One of the basic ideas of the Positive Discipline approach is that children do better when they feel better. Often when parents and caregivers hear that, their first response is “I don’t want him to feel better when he’s behaving badly. I want him to know what he’s doing is wrong.” And that makes sense. Except that it’s missing the point. Helping a child feel better isn’t the same thing as telling him his misbehavior is OK. It’s saying I love you, I support you, and now let’s talk about what happened and how you can do it differently the next time.
This concept of doing better when feeling better doesn’t just apply to kids. It applies to adults too. Imagine this: you’re having a super stressful day and it seems like everything that can go wrong is going wrong.
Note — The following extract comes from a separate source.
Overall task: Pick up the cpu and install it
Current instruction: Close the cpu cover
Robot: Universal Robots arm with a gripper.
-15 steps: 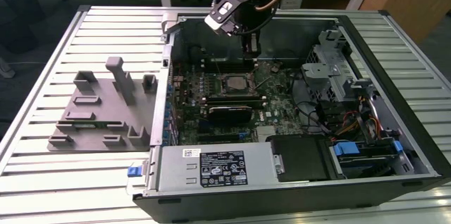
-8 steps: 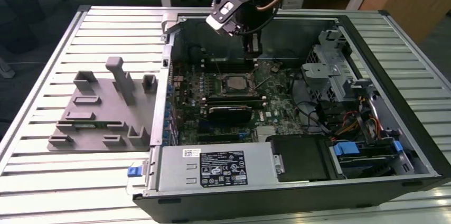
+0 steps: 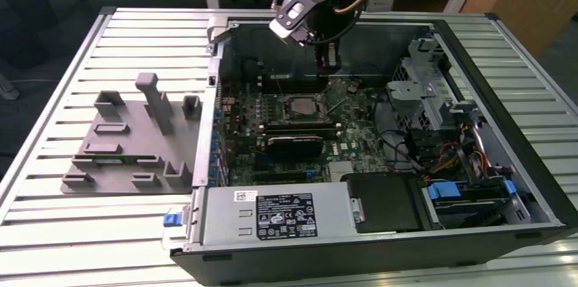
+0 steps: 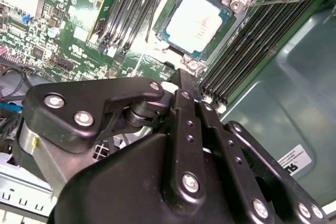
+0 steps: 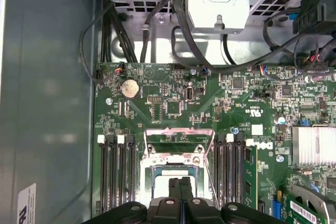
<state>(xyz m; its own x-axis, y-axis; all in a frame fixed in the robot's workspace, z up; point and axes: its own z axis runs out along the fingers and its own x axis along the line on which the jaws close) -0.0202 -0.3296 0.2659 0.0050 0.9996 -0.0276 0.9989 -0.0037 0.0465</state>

You have a big project due at 2 PM and you’re putting all your time and energy into getting it done. In the rush, you completely forget you promised your boss you’d review a proposal he wrote and get it back to him by lunch time. He comes into your office at 3 and suddenly you realize that you’ve messed up. Which would be better, A or B?
A: Your boss, standing with his arms crossed and giving you “the look”, is clearly upset. He curtly says that you know the rules, he expected more from you and he wants you to stay in your office and think about what you’ve done. When you’re ready to apologize and act like a responsible employee, you can come see him. He turns and leaves.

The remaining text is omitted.